Hidden inside our DNA are many short sequences that repeat again and again, like stutters in the genetic code. Most of the time, these repeats are harmless. But when they grow too long, they can disrupt how genes work and trigger serious neurological and developmental diseases. These conditions, known as repeat expansion disorders, are now at the center of a quiet revolution in genomic medicine.
Some of the most well-known genetic diseases belong to this group. Huntington’s disease is caused by an expanded “CAG” repeat in a single gene. Fragile X syndrome, the most common inherited cause of intellectual disability, arises from an expanded “CGG” repeat. Spinocerebellar ataxias, myotonic dystrophy, and several forms of early-onset dementia all share the same basic problem: DNA repeats that have grown far beyond their normal length.
What makes these diseases especially striking is that they often worsen across generations. A parent with a mild form may have a child with earlier onset or more severe symptoms, because the repeat tends to lengthen when passed on. This phenomenon, called anticipation, explains why some families see neurological disease appearing younger and stronger with each generation.
For decades, diagnosing these disorders required special, gene-by-gene tests. Each suspected disease needed its own assay, and only a handful of known repeats could be checked at a time. Even then, many patients with unexplained tremors, memory loss, psychiatric changes, or coordination problems remained undiagnosed. The repeats were simply too long, too complex, or located in regions that standard sequencing could not read accurately.
Whole-genome sequencing (WGS) is now changing this story.
Modern WGS technologies can scan the entire genome and detect repeat expansions across dozens of genes in a single test. New analytic methods can estimate repeat length, identify abnormal patterns, and flag expansions that were previously invisible. This means doctors no longer have to guess which disorder to test for first. One genome sequence can screen for Huntington’s, fragile X, multiple ataxias, and many newly discovered repeat diseases at the same time.

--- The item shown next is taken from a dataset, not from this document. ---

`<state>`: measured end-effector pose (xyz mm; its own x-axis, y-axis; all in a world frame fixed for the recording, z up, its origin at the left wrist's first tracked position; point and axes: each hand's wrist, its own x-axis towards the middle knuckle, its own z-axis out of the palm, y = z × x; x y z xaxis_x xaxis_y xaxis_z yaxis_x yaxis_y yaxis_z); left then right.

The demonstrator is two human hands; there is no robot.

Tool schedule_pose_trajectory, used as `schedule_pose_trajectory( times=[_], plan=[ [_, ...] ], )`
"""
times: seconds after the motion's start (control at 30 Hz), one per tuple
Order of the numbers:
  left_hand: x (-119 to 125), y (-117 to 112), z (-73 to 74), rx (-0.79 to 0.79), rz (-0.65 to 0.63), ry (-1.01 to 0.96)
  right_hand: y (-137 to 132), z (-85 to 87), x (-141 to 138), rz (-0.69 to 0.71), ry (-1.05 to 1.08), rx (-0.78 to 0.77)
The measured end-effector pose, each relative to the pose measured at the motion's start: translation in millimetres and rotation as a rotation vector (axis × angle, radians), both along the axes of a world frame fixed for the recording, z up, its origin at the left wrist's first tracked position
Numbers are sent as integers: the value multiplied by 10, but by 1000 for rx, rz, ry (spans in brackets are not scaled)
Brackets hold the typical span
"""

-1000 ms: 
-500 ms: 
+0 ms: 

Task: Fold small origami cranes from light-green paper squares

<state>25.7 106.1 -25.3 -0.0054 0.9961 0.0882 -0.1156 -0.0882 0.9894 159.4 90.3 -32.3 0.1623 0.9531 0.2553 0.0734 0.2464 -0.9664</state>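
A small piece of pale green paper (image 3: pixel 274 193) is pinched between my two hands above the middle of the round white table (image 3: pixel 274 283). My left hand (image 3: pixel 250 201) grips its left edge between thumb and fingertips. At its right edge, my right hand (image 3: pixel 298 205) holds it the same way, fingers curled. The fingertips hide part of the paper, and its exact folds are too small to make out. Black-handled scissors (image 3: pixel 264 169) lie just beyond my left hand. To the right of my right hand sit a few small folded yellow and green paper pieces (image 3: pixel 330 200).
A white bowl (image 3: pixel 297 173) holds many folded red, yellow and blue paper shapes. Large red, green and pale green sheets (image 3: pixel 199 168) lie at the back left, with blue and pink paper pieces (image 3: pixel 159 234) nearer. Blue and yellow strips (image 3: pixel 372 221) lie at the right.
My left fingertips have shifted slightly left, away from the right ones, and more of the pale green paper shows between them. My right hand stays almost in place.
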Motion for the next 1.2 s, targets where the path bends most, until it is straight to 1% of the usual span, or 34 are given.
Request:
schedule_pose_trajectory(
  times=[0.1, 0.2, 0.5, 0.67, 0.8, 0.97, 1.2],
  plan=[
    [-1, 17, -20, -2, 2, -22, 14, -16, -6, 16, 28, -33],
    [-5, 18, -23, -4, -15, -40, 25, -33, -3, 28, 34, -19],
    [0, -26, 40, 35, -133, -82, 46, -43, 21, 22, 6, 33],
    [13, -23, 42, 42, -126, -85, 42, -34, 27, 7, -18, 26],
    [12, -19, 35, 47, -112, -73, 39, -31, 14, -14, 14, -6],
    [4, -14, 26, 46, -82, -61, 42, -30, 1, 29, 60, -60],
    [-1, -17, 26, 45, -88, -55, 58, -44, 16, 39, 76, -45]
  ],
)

This has led to important new discoveries. In recent years, scientists have linked repeat expansions to forms of amyotrophic lateral sclerosis (ALS), frontotemporal dementia, epilepsy, and even some psychiatric syndromes. Many patients once labeled with “idiopathic” neurological disease are now receiving precise genetic diagnoses because WGS finally reveals the hidden repeats.
The impact goes beyond diagnosis. Knowing the exact repeat length helps predict disease severity, age of onset, and risk to family members. It guides genetic counseling, reproductive planning, and, increasingly, clinical trials aimed at silencing or shrinking toxic repeats.
Perhaps most exciting is what this means for the future. As WGS becomes routine, repeat expansions may be detected earlier, sometimes before symptoms begin, opening the door to monitoring and early intervention. Therapies targeting RNA toxicity and abnormal proteins are already moving through clinical trials.
Repeat expansion diseases remind us that genetic errors are not always simple mutations. Sometimes, disease comes from the same word written too many times in our DNA. With whole-genome sequencing, medicine can finally read those repetitions clearly, and, at last, begin to break their spell.